Issue: Fatale #1
Release Date: January 4, 2011
Writer: Ed Brubaker
Art: Sean Phillips
Colors: Dave Stewart
Covers A & B: Sean Phillips
Publisher: Image Comics
If you’re interested in the first issue of the new comic series from Ed Brubaker and Sean Phillips and you don’t already have a copy in hand or in the mail then you’re probably out of luck, at least for a little while. Fatale #1 went to a second printing before the issue even went on sale this past Wednesday, making it Image Comics’s first new hit series of 2012.
Thanks to our friends over at Image, we received a copy of Fatale #1 and after reading it I can assure you that it’s worth the wait if you decide to order a copy from the second printing (set for release on February 1st, when issue #2 comes out). Fatale is a horror noir comic set in 2012 that involves an ageless, seductive femme (one of my favorites!), an immortal demon mobster (think Cthulhu in a pin-stripe suit), and a laundry list of casualties resulting from the pair’s decades-long struggle.

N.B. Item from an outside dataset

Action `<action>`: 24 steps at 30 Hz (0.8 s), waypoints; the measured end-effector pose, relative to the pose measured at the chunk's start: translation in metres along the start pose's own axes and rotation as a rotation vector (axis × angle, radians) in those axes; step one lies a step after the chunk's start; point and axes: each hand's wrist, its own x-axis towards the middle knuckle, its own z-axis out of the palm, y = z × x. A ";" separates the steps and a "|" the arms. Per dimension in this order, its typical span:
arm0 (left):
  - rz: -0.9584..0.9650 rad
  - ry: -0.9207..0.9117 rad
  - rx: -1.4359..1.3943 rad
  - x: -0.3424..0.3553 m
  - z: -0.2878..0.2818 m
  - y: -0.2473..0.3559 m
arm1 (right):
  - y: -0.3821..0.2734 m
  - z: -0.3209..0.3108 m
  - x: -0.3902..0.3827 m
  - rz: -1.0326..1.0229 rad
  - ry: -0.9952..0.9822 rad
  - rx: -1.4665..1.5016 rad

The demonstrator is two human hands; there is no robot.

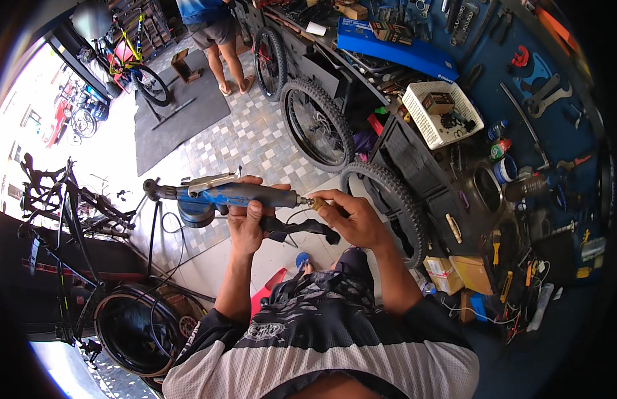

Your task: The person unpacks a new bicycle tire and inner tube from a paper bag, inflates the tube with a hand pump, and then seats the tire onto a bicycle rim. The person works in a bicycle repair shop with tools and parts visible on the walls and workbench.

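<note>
A worn blue-and-dark-grey handheld tool (232, 193), with a metal lever (214, 181) along its upper side and a rounded blue section (197, 214) below, is held sideways in midair, a brass-coloured fitting (316, 203) at its right end.

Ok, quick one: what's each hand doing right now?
Left hand: closed around the blue and black tool.
Right hand: fingertips closed on a small yellowish piece at the tool's right end.

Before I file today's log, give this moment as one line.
left hand: holding blue-black tool | right hand: pinching yellowish fitting at tool's end | nearby: bicycle wheel, white basket
</note>
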 end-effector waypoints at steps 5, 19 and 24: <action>-0.092 0.102 -0.017 -0.034 -0.027 0.024 | -0.010 0.049 -0.015 -0.130 0.022 -0.075; -0.169 0.005 -0.023 -0.053 -0.062 0.051 | -0.027 0.114 -0.023 -0.008 -0.056 -0.086; -0.227 0.024 -0.060 -0.051 -0.058 0.045 | -0.029 0.117 -0.025 0.047 -0.049 -0.066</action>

Speaking of casualties, I think it’s important to point out that Fatale #1 is another one of Image Comics’s more gory series. Although not as artistically rendered as the blood and guts in Vescell, for example, Sean Phillips’s illustrations combined with Dave Stewart’s colors (largely black and white, dark shades, and a whole lot of red) get the job done. The pair certainly aren’t shy about depicting gruesome murders, dismembered corpses, occult symbols drawn in human blood, etc. and the blood starts flowing less than a third of the way through the first issue.
The overwhelming positive response to Fatale #1 is certainly warranted, although personally I think that some of the hype the issue has received thus far has more to do with the fact that it’s a Brubaker-Phillips collaboration than with the subject matter, storyline, or even the well-written characters featured therein — an unfortunate disservice to the strength of the series’s inaugural issue. Based on Fatale #1, it looks like Image has another winner on its hands, and I’m sure the next few issues will be as good as the first, if not even better after being liberated from laying the groundwork for the series by this first issue.
The most impressive aspect of Fatale #1, and the one that would amount to the greatest disservice not to mention in this review, is the series’s femme fatale, Josephine. Unlike many comic book femmes, Josephine is the perfect balance of sexy and competent — an important update to the classic femme fatale trope that allows her to speak to contemporary readers, male and female alike. Obviously, Josephine spells trouble for the men she’s involved with, but it’s not for the reasons you’d think.
Fatale #1 closes with Brubaker and Phillip’s usual exclusive illustration and an article written by Brubaker himself; in it he discusses how he felt as he finished writing the issue, a little bit about how the story came to be and the team’s influences, updates on developments with his other series (apparently Brubaker is working on a screenplay for the movie adaptation of the first Criminal book, Coward), etc.
It’s clear to me from the first issue alone that Fatale has a lot of potential, and with Brubaker and Phillips at the helm I’m sure at least some of that potential will be realized as the story progresses and the characters develop. I recommend picking up a copy, especially if you enjoy comic books like Hellboy, Abe Sapien, or any of Brubaker and Phillips’s past collaborations.